Let \(F(n,k)\) be the number of ways to choose \(k\) bottles from \(n\) bottles. Also, for \(G(n,k,i)\), let \(G(n,k,i)\) be the number of ways among the above where the \(i\)-th bottle is chosen. Our objective is to find \(G(N,K,i)\) for every \(i\).

Consider \(D \leq i \leq N-D+1\). \(G(N,K,i)\) is the number of ways to choose \(K-1\) bottles from \(N\) bottles, with intervals of at least \(D\), while not choosing the \((i-D+1)\)-th, \(\cdots\), \((i+D-1)\)-th bottles. This is equal to the number of ways to choose \(K-1\) bottles from \(N-D\) bottles, with intervals of at least \(D\), while not choosing the \((i-D+1)\)-th, \(\cdots\), \((i-1)\)-th bottles, which is \(F(N-D,K-1)-\sum_{i-D+1 \leq j \leq i-1} G(N-D,K-1,j)\).

We can also build a similar formula for \(i \leq D-1\) and \(N-D+2 \leq i\), but with slightly different ranges for \(j\) in \(\sum_j G(N-D,K-1,j)\).

Using these relations, we can construct the following algorithm:

• Define \(V(t)=(G(N-tD,K-t,1),G(N-tD,K-t,2),\cdots,G(N-tD,K-t,N-tD))\) and obtain \(V(0)\) by repeatedly finding \(V(t-1)\) from \(V(t)\) using the above formulae.

Below, for convenience, we will see the sequence \(V(t)\) as the coefficient sequence of a polynomial and do operations for polynomials on it. Roughly speaking, we find \(V(t-1)\) from \(V(t)\) as follows:

1. Multiply \(V(t)\) by \(\sum_{1 \leq i \leq D-1} -x^i\).
2. Add to every term of \(V(t)\) a constant value (\(=F(N-tD,K-t)\)).

First, regarding 2., by maintaining data in the form “every term is added the value \(foo\),” we do not have to perform real additions. However, it will cause a misalignment of values between the lowest \(D-1\) terms and highest \(D-1\) terms, so we will add a value negating it. This value to add is determined by the value \(foo\) and can be easily computed.

Here, consider finding the answer without modifying the highest \(D-1\) terms. Doing so will cause \(V(t)\) to hold incorrect values, of course. However, by symmetry, the effect of the modification of lower terms to the \(1\)-st, \(2\)-nd, \(\cdots\), terms and that of the modification of higher terms to the \(N\)-th, \((N-1)\)-th, \(\cdots\), terms are identical.
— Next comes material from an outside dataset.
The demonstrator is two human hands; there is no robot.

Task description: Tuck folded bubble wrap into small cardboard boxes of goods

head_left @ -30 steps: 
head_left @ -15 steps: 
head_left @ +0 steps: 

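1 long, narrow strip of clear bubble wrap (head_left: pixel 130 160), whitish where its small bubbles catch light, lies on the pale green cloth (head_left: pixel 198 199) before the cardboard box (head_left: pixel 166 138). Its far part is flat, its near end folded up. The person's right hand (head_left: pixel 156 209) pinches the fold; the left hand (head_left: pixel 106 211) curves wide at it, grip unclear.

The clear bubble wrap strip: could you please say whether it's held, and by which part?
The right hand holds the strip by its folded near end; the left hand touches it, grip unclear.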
Thus, if we just find the effect of the modification of lower terms, we can also know that of the modification of higher terms by reversing it.

In the end, we only need to:

• multiply \(V(t)\) by \(\sum_{1 \leq i \leq D-1} -x^i\) and add to it a pre-computed polynomial with degree \(D-2\).’

We can do it with a divide-and-conquer algorithm with FFT in \(O(N\log(N)\log(N/D))\).

Thus, our algorithm runs in a total of \(O(N\log(N)\log(N/D))\) time.